- [ABOUT THIS TASK] Whenever a line in the data holds the string "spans", copy that line.

(Records from a data source)
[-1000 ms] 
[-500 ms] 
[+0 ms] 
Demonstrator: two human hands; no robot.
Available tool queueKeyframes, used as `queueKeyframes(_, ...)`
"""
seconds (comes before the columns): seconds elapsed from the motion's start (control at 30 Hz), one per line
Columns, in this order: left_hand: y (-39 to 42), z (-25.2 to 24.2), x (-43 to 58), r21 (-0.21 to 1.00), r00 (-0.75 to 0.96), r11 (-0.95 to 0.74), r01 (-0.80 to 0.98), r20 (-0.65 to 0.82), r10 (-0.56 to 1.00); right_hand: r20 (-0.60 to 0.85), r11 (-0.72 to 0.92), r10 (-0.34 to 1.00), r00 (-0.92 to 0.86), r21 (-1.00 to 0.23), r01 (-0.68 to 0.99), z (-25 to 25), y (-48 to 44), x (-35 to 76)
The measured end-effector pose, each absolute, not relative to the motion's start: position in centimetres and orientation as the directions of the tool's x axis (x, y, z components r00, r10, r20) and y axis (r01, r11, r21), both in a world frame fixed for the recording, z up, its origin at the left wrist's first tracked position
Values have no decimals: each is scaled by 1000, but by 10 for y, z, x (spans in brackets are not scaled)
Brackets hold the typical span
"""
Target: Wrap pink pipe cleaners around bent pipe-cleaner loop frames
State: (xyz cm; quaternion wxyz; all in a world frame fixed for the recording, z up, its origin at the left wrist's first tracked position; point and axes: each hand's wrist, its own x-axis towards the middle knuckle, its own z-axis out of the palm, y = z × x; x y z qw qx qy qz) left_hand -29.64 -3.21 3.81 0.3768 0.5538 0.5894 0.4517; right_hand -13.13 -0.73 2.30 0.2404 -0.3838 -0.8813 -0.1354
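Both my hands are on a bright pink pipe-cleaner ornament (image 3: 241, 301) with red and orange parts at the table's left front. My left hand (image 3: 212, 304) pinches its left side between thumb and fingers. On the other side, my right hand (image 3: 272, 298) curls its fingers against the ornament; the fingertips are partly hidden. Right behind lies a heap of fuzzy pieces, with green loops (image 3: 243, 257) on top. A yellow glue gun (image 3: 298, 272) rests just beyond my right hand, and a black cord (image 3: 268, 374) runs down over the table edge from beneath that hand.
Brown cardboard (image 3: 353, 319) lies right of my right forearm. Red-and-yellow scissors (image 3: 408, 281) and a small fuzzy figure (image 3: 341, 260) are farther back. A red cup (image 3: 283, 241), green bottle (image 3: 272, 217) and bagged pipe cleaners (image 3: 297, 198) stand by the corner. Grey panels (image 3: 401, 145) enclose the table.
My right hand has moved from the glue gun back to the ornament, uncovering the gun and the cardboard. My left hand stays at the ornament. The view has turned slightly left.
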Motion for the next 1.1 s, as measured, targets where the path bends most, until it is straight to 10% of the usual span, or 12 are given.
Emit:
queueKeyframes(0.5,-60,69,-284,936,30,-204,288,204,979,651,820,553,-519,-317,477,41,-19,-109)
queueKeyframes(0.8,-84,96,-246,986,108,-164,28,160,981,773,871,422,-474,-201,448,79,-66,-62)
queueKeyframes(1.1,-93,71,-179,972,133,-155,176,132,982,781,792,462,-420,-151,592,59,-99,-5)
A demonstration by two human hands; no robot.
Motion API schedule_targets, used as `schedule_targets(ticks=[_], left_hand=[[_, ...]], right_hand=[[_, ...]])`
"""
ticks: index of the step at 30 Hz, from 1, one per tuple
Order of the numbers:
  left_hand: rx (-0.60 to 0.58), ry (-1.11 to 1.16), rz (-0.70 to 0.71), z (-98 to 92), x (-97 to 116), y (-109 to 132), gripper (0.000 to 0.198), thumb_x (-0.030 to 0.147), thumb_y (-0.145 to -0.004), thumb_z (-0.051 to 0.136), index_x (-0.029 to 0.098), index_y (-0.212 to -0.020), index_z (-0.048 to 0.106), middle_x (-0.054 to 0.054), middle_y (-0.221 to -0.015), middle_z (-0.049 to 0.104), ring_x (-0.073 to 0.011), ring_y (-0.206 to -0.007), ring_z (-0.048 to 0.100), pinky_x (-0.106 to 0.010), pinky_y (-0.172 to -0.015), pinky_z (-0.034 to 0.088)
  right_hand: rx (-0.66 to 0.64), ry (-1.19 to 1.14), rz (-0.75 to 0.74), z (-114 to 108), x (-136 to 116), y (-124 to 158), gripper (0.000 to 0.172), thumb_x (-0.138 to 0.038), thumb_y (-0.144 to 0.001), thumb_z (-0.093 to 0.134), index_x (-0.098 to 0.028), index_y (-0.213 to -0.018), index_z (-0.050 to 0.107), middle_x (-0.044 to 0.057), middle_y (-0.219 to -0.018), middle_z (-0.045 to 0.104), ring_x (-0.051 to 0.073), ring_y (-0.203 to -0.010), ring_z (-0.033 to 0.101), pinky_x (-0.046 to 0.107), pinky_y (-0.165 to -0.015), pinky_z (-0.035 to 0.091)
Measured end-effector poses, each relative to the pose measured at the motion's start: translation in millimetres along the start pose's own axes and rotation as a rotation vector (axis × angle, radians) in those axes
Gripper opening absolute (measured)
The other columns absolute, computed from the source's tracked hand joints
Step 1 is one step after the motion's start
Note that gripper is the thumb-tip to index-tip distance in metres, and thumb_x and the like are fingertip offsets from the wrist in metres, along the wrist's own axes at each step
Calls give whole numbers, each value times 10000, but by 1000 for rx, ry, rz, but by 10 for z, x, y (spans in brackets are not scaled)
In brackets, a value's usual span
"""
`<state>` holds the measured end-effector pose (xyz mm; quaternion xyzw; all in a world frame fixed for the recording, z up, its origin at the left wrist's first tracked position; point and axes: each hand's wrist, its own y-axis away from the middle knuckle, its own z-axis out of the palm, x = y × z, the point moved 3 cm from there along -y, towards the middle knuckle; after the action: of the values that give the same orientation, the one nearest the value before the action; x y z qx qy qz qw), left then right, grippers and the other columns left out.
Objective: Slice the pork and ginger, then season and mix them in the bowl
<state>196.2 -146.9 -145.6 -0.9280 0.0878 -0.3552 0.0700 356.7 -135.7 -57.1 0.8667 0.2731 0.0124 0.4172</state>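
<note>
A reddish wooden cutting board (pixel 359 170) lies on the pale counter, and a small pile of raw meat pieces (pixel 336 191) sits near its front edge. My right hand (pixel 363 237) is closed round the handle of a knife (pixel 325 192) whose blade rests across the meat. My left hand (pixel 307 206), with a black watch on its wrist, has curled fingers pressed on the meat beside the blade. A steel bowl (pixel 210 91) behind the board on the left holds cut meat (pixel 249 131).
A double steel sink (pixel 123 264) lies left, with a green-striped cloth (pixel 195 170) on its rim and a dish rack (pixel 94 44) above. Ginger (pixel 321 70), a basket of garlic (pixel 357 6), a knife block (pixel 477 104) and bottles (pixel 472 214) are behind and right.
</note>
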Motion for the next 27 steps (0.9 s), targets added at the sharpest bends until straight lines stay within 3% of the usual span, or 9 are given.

- [WRITTEN ANSWER]
Values have no decimals: each is scaled by 1000, but by 10 for y, z, x (spans in brackets are not scaled)
Calls give whole numbers, each value times 10000, but by 1000 for rx, ry, rz, but by 10 for z, x, y (spans in brackets are not scaled)

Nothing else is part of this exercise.